ABOUT THIS EXERCISE >> Retrieve each line that contains the word "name" from the entries below.

Segment Start: SUPPLIED DATA

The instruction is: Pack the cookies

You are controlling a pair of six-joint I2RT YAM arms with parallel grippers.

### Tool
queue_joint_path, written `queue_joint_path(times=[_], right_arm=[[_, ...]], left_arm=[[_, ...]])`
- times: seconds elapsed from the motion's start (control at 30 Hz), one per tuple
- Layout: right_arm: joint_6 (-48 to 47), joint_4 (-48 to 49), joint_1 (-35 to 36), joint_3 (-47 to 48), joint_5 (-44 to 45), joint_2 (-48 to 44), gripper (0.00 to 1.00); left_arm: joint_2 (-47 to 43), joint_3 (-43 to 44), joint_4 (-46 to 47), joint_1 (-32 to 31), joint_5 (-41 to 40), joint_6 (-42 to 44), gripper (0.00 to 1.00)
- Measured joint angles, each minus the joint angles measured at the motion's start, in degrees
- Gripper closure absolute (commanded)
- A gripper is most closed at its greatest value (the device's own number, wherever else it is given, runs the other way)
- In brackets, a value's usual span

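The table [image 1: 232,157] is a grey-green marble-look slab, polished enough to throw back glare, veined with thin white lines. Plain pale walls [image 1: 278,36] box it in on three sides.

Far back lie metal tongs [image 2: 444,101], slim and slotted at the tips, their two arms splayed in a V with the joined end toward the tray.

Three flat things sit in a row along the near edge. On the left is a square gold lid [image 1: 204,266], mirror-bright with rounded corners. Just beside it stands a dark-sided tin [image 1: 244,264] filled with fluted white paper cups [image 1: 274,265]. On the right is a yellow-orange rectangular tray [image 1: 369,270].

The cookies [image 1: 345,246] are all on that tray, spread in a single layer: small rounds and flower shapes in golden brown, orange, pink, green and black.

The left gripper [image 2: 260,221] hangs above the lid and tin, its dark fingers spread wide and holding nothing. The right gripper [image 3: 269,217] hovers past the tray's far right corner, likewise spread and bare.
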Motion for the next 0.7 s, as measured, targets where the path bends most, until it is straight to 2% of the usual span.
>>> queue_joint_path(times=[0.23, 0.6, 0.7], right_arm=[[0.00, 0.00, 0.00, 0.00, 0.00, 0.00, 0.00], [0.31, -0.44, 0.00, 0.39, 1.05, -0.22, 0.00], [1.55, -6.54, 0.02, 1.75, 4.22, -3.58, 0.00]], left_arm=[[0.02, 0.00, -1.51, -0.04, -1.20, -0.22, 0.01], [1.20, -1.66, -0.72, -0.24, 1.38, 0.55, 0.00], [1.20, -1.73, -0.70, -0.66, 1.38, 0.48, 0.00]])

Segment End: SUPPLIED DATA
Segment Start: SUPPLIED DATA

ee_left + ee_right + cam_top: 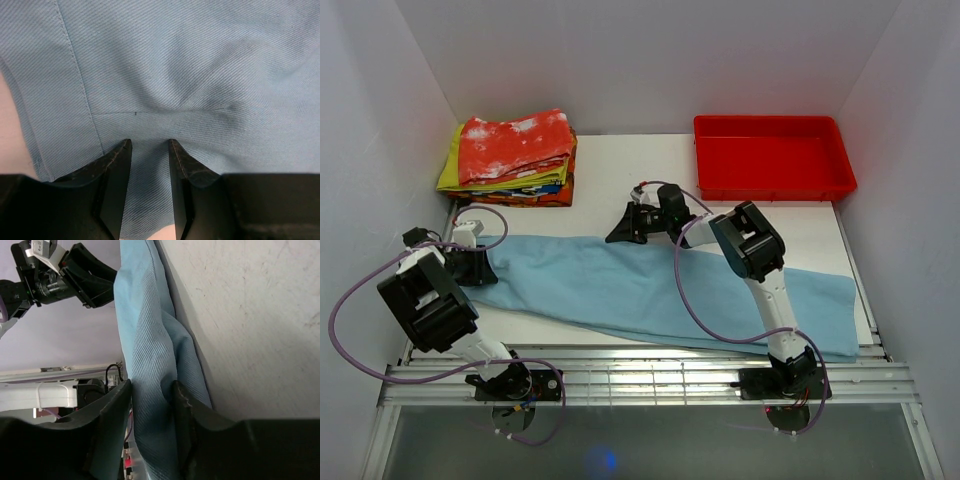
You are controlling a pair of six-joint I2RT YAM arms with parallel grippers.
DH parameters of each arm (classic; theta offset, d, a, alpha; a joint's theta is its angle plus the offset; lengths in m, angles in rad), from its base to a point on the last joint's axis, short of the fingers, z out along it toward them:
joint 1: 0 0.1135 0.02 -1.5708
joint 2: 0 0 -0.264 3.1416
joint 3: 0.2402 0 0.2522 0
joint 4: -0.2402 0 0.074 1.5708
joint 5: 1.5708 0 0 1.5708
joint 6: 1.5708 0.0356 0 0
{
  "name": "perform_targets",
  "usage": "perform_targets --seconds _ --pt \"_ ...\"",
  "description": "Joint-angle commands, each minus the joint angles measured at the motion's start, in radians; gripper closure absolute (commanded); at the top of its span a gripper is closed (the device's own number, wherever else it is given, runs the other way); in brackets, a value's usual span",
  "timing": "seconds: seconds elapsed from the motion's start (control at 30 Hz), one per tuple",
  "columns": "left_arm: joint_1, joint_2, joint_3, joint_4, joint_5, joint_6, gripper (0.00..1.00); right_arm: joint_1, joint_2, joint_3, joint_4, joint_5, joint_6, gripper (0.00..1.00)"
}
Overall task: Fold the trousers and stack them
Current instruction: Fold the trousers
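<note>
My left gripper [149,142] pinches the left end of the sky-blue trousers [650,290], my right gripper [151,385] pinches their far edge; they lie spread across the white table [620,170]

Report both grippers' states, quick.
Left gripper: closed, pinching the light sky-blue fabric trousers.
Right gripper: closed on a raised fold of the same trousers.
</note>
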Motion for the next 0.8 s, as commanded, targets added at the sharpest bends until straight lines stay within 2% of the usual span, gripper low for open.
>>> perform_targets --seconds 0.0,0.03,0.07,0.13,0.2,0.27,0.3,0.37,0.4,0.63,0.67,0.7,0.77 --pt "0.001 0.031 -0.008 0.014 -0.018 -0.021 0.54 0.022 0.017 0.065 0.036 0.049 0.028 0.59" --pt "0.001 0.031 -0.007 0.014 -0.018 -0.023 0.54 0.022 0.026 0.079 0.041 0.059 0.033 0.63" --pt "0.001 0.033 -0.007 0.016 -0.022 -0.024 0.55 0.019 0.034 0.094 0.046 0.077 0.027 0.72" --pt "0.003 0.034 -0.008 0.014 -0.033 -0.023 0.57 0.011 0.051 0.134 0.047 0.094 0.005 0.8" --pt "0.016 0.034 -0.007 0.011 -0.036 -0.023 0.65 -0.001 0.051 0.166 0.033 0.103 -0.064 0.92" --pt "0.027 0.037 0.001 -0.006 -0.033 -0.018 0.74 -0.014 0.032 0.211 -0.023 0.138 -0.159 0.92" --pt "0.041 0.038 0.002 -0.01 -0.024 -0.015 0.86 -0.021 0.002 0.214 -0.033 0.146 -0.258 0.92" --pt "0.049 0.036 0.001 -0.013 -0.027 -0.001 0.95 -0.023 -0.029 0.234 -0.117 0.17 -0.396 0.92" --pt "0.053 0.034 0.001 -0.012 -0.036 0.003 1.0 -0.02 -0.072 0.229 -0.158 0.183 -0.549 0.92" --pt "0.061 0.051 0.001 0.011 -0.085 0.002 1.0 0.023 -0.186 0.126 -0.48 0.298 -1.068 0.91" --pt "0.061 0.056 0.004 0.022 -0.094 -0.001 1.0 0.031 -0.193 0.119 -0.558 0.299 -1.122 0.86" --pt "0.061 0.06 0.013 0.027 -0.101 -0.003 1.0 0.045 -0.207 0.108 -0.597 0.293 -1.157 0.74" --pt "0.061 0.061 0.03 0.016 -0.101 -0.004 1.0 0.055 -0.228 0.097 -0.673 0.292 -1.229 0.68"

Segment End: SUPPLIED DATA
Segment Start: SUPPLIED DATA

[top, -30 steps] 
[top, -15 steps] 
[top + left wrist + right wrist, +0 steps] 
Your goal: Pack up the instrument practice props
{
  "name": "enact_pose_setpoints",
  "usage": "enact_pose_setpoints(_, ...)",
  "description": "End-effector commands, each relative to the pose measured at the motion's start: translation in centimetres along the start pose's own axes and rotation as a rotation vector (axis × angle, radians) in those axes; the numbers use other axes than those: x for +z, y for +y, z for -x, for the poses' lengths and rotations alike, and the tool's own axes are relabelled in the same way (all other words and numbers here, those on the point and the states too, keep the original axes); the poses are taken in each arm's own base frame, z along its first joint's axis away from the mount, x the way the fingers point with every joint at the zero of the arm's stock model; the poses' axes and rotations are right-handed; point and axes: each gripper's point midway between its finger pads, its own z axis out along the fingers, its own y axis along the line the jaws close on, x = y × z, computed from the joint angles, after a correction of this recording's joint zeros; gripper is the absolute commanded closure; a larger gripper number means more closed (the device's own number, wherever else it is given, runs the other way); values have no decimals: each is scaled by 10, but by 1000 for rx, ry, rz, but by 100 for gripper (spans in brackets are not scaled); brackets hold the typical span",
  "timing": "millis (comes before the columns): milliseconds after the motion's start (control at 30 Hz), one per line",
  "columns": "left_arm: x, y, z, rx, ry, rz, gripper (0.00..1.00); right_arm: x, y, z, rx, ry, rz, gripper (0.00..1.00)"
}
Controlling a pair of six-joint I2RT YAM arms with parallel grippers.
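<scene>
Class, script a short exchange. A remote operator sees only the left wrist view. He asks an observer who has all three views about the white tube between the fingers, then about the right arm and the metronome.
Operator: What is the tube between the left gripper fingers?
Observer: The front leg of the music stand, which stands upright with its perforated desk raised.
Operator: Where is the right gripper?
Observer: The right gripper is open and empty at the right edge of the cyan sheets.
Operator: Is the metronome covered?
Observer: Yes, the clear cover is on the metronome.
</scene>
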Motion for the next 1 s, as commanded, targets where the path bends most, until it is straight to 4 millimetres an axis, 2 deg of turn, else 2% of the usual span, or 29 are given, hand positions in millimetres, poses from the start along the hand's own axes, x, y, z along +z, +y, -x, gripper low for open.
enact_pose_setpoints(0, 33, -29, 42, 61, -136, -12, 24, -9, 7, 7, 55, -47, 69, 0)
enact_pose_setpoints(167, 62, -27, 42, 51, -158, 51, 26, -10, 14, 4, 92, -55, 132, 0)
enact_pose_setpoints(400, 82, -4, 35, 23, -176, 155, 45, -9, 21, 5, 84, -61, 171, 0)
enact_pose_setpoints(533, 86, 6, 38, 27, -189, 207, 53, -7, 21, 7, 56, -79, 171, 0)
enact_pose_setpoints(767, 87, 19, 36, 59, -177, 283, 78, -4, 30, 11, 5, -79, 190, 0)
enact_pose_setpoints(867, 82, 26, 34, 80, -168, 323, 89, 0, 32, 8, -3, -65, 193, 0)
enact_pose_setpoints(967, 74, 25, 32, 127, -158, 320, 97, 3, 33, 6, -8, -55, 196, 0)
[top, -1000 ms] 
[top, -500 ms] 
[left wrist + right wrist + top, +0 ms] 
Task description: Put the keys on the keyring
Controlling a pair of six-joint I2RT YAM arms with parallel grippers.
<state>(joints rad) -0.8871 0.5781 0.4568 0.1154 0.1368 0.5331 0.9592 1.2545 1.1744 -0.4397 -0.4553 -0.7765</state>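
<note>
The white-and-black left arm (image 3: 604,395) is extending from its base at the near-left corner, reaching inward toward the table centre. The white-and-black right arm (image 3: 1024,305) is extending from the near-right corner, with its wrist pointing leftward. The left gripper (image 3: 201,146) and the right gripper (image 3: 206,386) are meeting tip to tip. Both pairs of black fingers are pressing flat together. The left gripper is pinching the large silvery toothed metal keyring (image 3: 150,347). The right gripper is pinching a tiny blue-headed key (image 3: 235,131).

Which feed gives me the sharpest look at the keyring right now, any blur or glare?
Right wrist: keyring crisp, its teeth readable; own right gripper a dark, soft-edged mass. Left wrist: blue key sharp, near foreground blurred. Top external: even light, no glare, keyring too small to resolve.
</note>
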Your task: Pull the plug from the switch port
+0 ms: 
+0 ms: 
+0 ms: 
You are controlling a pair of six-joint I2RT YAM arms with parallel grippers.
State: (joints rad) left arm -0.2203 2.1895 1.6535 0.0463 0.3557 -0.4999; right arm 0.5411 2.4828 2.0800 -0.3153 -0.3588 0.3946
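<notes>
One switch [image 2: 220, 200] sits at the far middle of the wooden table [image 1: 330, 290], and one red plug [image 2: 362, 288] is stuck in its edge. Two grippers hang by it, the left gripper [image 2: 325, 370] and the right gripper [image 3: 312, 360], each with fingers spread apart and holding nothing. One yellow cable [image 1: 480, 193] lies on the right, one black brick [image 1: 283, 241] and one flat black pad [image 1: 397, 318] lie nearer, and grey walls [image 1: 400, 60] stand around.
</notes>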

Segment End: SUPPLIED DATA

WRITTEN RESPONSE >>
  "name": "perform_targets",
  "name": "enact_pose_setpoints",

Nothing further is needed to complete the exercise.